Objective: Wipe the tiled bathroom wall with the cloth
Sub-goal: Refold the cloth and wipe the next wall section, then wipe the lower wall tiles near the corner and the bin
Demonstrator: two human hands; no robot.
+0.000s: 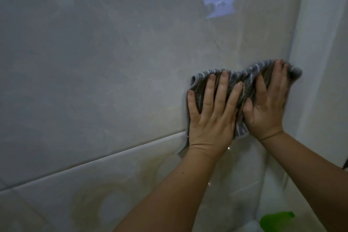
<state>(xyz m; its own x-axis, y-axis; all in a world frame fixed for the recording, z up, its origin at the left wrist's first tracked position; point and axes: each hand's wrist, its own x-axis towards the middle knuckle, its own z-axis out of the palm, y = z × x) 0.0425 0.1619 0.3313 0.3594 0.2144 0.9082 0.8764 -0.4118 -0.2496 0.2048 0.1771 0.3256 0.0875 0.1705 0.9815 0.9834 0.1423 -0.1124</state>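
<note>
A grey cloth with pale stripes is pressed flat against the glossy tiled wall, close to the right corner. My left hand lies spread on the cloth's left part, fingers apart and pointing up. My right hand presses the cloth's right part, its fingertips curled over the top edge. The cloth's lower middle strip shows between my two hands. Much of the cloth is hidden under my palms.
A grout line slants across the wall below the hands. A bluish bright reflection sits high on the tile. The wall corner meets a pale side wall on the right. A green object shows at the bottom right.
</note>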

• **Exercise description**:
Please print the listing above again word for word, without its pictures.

• **Reply to the task**:
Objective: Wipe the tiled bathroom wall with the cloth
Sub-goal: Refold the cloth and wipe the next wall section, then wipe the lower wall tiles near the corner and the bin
Demonstrator: two human hands; no robot.
+0.000s: 
<state>(xyz m; its own x-axis, y-axis; all in a world frame fixed for the recording, z up, its origin at the left wrist's first tracked position; point and axes: each hand's wrist, its own x-axis towards the middle knuckle, its own z-axis out of the palm, y = z × x) 0.0425 0.1619 0.3313 0.3594 0.2144 0.9082 0.8764 -0.4118 -0.2496 0.2048 0.1771 0.3256 0.0875 0.1705 0.9815 0.9834 0.1423 -0.1124</state>
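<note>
A grey cloth with pale stripes is pressed flat against the glossy tiled wall, close to the right corner. My left hand lies spread on the cloth's left part, fingers apart and pointing up. My right hand presses the cloth's right part, its fingertips curled over the top edge. The cloth's lower middle strip shows between my two hands. Much of the cloth is hidden under my palms.
A grout line slants across the wall below the hands. A bluish bright reflection sits high on the tile. The wall corner meets a pale side wall on the right. A green object shows at the bottom right.
</note>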

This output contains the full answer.